Die Schmerztherapie in Deutschland hinkt hinterher

Laut Professor Hajo Schneck, Anästhesist und Schmerztherapeut im Landkreis Ebersberg, kommt es in Deutschland sehr häufig vor, dass Menschen unnötig Schmerzen erleiden. Er sagt: „Was Schmerztherapie angeht, war Deutschland jahrelang Schlusslicht im Vergleich mit anderen Ländern. Im Opiat-Verbrauch pro Kopf der Bevölkerung liegen wir inzwischen im unteren europäischen Mittelfeld, im Vergleich zum Jahr 2000 haben wir etwas aufgeholt.“ Die Weltgesundheitsorganisation schätzt, dass rund 80 Prozent der Weltbevölkerung keinen oder nicht genügend Zugang zu Schmerzmitteln haben. Hajo Schneck vertritt die Auffassung, dass sowohl praktische als auch emotionale Gründe dafür verantwortlich sind, dass in Deutschland die Schmerztherapie so ein Schattendasein führt. Er erklärt: „Schmerztherapie wird in den Köpfen oft mit Palliativmedizin und der Sterbehilfe assoziiert.“

In der Ärzteausbildung spielt Schmerzlinderung kaum eine Rolle

Dabei verkennen viele Menschen, dass es natürlich eine Schmerzbehandlung gibt, die sich an Personen richtet, die nicht todkrank sind, sondern nur möglichst normal ohne Schmerzen leben wollen. Doch der Umgang mit Opiaten ist für Professor Hajo Schneck nach wie vor generell schwierig. Und selbst in der Approbationsordnung ist die Algesiologie immer noch kein Pflichtfach. Er bedauert: „In der Ausbildung spielt Schmerzlinderung keine große Rolle. Es geht vornehmlich ums Heilen.“

Gemäß Hajo Schneck scheuen zudem viele Ärzte den bürokratischen Aufwand, Opiate zu verschreiben, weil das Betäubungsmittelgesetz in Deutschland so kompliziert ist. Das Argument, dass Opiate süchtig machen, lässt der Schmerztherapeut nicht gelten. Er sagt: „Das ist ganz falsch. Alkohol und Nikotin, die beiden wirklich gefährlichen Drogen in unserer Kultur, machen süchtig, Opiate lediglich, wenn man sie in Suchtabsicht einnimmt.“ Selbstverständlich muss seiner Meinung nach aber die Einnahme von starken Schmerzmitteln aus verschiedenen Gründen überwacht werden.

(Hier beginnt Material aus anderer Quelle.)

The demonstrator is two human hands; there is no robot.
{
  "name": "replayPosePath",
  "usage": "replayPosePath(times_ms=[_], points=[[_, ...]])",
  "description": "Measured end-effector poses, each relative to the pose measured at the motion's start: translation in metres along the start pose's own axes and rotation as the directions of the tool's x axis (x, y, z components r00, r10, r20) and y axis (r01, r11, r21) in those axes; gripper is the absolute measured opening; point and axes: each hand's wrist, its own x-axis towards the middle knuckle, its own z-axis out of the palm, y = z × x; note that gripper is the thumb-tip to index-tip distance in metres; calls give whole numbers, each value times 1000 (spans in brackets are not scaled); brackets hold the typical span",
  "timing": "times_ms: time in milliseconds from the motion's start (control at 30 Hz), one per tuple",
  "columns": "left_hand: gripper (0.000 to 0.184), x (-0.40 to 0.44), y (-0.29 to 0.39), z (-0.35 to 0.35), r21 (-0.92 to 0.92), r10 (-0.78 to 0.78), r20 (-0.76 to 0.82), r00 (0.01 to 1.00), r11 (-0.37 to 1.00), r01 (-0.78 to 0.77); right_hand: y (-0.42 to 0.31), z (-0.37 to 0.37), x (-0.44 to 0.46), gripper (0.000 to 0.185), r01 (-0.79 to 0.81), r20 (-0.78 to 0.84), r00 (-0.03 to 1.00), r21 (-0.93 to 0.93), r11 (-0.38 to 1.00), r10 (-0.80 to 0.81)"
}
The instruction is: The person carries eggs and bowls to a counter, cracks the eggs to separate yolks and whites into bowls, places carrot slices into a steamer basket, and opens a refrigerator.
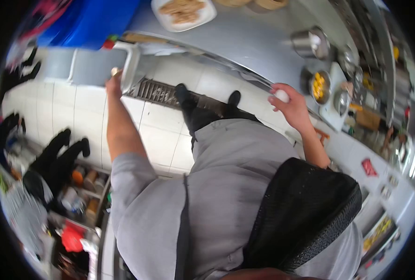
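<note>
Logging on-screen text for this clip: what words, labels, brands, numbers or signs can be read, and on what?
None can be read.
Red packet, far right: any print is too small and blurred.
Containers, lower left: too blurred.
Egg in the right hand: no lettering visible.

A pale tiled floor (163,126), inset with a slotted drain grate (155,93), lies between a metal counter (245,42) and open shelving (103,198) at lower left.
</note>
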Motion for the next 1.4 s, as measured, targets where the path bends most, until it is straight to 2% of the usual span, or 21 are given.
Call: replayPosePath(times_ms=[33, 100, 133, 167, 233, 267, 300, 367, 433, 533, 600, 633, 733, 833, 900, 1033, 1100, 1267, 1333, 1367, 1400], points=[[54, 20, -24, -12, 33, 204, 176, 963, 976, -213, -2, 1, -1, 35, 8, 17, 1000, -23, 1000, -7], [78, -35, 43, 8, -223, 40, 74, 996, 975, -23, -4, -2, -4, 36, 7, -2, 1000, -40, 999, -7], [73, -41, 40, 22, 66, 124, -153, 980, 991, -115, -2, -5, -3, 36, -27, -2, 1000, -56, 998, 27], [68, -46, 32, 36, 355, 269, -349, 897, 924, -139, 0, -9, -3, 35, -58, 0, 998, -68, 996, 58], [60, -90, 40, 61, 600, 542, -263, 798, 739, -305, 3, -15, -5, 38, -68, -50, 996, -11, 998, 68], [51, -115, 47, 78, 558, 390, -135, 911, 789, -256, 1, -19, -5, 40, -121, -55, 991, 54, 991, 124], [39, -126, 38, 98, 425, 385, 68, 920, 823, -376, 2, -26, -6, 42, -169, -54, 983, 122, 978, 176], [31, -208, 83, 146, 235, 446, 432, 784, 784, -575, 33, -37, -2, 40, -78, -138, 985, 196, 977, 106], [31, -289, 153, 192, 44, 360, 692, 626, 844, -534, 48, -52, -3, 34, -41, -252, 964, 162, 986, 81], [29, -378, 277, 262, -68, 572, 684, 452, 668, -741, 75, -80, -3, 32, 16, -312, 948, 254, 967, 66], [26, -403, 343, 321, -218, 788, 538, 299, 473, -854, 98, -99, -4, 40, 26, -345, 935, 305, 952, 85], [23, -415, 376, 351, -211, 824, 493, 279, 424, -881, 107, -109, -6, 40, 37, -342, 936, 331, 943, 83], [32, -426, 445, 452, -164, 863, 462, 205, 310, -936, 133, -142, -14, 34, 40, -287, 936, 664, 747, 205], [42, -406, 466, 539, 29, 799, 563, 211, 237, -971, 160, -173, -31, 30, 38, -219, 948, 799, 600, 231], [51, -392, 469, 573, 272, 513, 807, 292, 115, -955, 183, -188, -39, 26, 44, -209, 950, 828, 559, 234], [54, -393, 460, 590, 285, 546, 779, 307, 128, -950, 218, -210, -52, 24, 91, -240, 939, 864, 495, 245], [61, -406, 465, 589, 407, 610, 704, 364, 73, -911, 231, -220, -52, 26, 108, -221, 955, 878, 466, 195], [63, -394, 470, 595, 468, 566, 714, 412, 51, -882, 238, -234, -44, 33, 129, -191, 979, 853, 505, 73], [56, -390, 472, 591, 406, 569, 681, 462, 232, -884, 222, -240, -46, 35, 96, -195, 974, 825, 557, 120], [56, -398, 472, 584, 408, 575, 671, 468, 240, -881, 221, -242, -45, 35, 97, -192, 975, 819, 565, 110], [52, -409, 470, 573, 39, 532, 645, 548, 694, -719, 221, -243, -43, 34, 96, -181, 979, 816, 570, 96]])
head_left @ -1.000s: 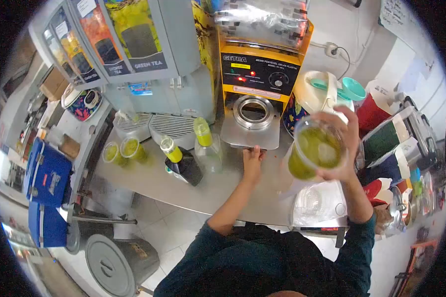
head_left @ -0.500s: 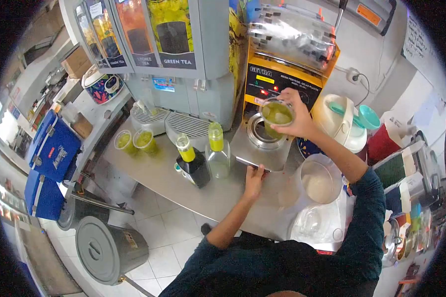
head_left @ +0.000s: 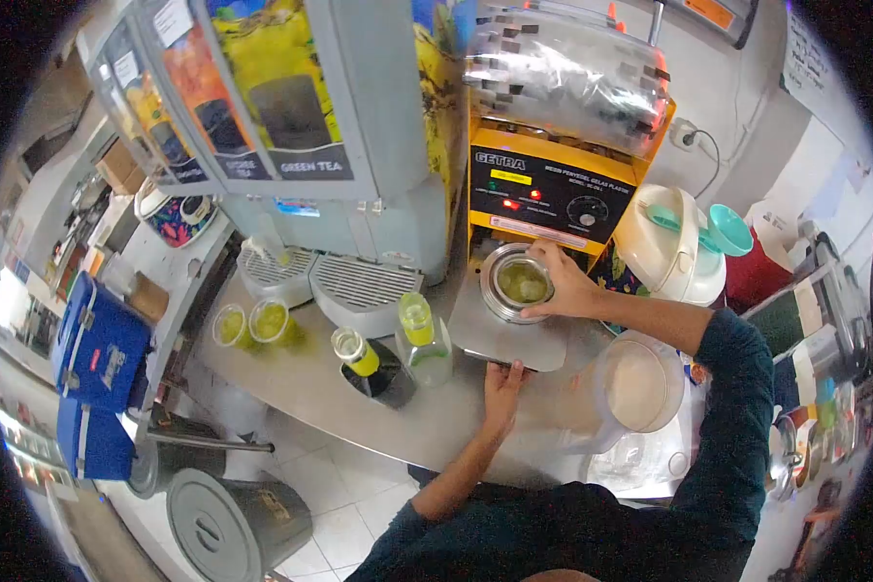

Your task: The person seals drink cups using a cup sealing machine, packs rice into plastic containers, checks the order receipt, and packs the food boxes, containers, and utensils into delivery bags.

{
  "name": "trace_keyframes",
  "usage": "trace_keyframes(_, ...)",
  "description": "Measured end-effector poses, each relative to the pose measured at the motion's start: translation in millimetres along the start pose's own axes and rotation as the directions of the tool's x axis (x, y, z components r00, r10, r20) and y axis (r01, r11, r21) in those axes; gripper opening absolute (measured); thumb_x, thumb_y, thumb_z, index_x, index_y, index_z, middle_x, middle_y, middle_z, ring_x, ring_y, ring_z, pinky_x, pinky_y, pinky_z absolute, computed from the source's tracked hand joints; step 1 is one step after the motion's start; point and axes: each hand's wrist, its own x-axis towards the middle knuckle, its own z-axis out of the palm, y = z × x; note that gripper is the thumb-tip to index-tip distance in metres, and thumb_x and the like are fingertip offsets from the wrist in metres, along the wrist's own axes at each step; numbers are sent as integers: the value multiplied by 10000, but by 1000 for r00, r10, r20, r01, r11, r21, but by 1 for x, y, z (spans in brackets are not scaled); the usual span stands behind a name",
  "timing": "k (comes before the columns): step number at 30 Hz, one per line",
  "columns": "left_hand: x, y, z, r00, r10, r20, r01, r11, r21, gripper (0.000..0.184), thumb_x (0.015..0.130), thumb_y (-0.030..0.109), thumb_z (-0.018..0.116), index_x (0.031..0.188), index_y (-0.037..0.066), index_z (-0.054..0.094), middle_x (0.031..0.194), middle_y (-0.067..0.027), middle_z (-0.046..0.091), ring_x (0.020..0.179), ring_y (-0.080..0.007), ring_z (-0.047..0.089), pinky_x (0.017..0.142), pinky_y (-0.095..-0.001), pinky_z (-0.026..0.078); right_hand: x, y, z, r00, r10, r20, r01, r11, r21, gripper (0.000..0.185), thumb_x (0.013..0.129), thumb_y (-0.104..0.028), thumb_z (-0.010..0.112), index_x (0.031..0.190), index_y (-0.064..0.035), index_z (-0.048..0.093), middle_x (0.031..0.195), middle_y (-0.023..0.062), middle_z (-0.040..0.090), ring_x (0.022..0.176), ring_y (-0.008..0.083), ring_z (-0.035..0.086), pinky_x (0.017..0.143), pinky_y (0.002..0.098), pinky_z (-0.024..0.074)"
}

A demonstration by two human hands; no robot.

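Observation:
A cup of green drink [head_left: 523,281] sits down inside the round metal ring [head_left: 496,307] of the pulled-out tray [head_left: 514,341] on the orange sealing machine [head_left: 553,194]. My right hand [head_left: 561,281] grips the cup at its rim from the right. Below it, my left hand [head_left: 503,388] holds the tray's front edge with its fingers. A dark bottle [head_left: 378,373] and a clear bottle [head_left: 425,349], both with yellow-green necks, stand left of the tray. Two more cups of green drink [head_left: 272,322] are further left.
A drink dispenser [head_left: 388,223] stands behind the bottles. Right of my left hand is a large clear pitcher [head_left: 642,383]. Behind my right arm are a cream rice cooker [head_left: 662,242] and a teal ladle [head_left: 729,231]. A lidded grey bin [head_left: 209,524] stands on the floor at lower left.
My right hand has carried the cup left from above the pitcher and lowered it into the tray's ring. My left hand has stayed at the tray's edge. The camera view has shifted.

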Motion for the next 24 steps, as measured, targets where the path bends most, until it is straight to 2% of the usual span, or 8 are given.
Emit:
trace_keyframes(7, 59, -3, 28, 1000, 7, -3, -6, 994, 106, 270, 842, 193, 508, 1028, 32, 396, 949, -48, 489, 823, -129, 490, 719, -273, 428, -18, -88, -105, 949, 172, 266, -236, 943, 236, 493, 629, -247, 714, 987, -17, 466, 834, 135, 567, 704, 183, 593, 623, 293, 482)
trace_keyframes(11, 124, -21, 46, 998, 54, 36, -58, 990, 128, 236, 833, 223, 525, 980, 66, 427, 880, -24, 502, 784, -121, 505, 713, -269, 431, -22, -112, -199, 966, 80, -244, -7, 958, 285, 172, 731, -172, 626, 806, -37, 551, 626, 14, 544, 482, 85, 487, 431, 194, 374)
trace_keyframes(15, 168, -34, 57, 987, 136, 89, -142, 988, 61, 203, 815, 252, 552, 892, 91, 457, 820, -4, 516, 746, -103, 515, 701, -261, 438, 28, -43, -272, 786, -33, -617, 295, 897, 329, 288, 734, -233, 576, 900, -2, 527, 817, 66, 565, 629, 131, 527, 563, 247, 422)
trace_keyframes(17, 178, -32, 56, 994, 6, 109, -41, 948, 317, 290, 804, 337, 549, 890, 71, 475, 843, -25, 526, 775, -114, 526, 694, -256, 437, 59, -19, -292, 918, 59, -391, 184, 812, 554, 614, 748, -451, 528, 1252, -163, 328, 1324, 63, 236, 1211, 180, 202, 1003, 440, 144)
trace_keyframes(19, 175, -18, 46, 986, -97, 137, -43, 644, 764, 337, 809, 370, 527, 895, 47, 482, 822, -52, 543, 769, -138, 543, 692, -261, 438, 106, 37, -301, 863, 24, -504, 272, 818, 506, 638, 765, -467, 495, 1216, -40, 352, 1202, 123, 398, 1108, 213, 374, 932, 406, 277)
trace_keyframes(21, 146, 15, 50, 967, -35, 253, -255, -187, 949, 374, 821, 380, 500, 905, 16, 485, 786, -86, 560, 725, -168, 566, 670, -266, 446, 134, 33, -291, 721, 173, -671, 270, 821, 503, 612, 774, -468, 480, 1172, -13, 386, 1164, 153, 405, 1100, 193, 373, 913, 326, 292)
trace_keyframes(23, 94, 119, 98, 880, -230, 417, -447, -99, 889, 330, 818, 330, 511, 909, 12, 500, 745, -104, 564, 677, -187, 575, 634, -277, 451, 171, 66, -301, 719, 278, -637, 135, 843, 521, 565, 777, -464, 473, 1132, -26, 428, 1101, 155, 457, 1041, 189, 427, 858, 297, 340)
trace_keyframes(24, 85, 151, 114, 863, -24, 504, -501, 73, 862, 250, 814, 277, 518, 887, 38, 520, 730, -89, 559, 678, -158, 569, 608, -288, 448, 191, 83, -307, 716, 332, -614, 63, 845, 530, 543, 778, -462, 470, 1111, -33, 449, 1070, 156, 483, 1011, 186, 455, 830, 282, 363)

Chronische Schmerzen zermürben die Menschen

Professor Hajo Schneck erklärt, dass eine gute Schmerztherapie sehr aufwändig ist und entsprechend viel Geld kostet. Die Beschäftigung mit dem Patienten ist sehr zeitintensiv. Zur guten Schmerztherapie kann es seiner Meinung nach auch gehören, dass Psychotherapeuten hinzugezogen werden. Er nennt die Gründe: „Entspannungsverfahren, wie autogenes Training, Biofeedback oder Meditation, stärken die psychischen Ressourcen der Patienten, die sie für die Heilung brauchen.“

Das Gesundheitssystem ist für Professor Hajo Schneck ein Teil des Problems, da es nach wie vor die „nichtsprechende“ Medizin bevorzugt. Er kritisiert: „Das Gesundheitssystem belohnt in erster Linie die schnelle Verschreibung von hochtechnischer Diagnostik und Medikamenten. Es ist kein Budget da, um mit einem Patienten ausreichend zu reden und ihn ganzheitlich zu behandeln. Wenn dann Medikamente, wie Morphin oder auch Cannabis, verschrieben werden müssen, hat der Arzt sehr viele Formulare auszufüllen.“ Ständige Schmerzen sind für Hajo Schneck deswegen so schlimm, weil der Patient das Bewusstsein hat, dass der chronische Schmerz bleibt, wodurch die Menschen mürbe werden.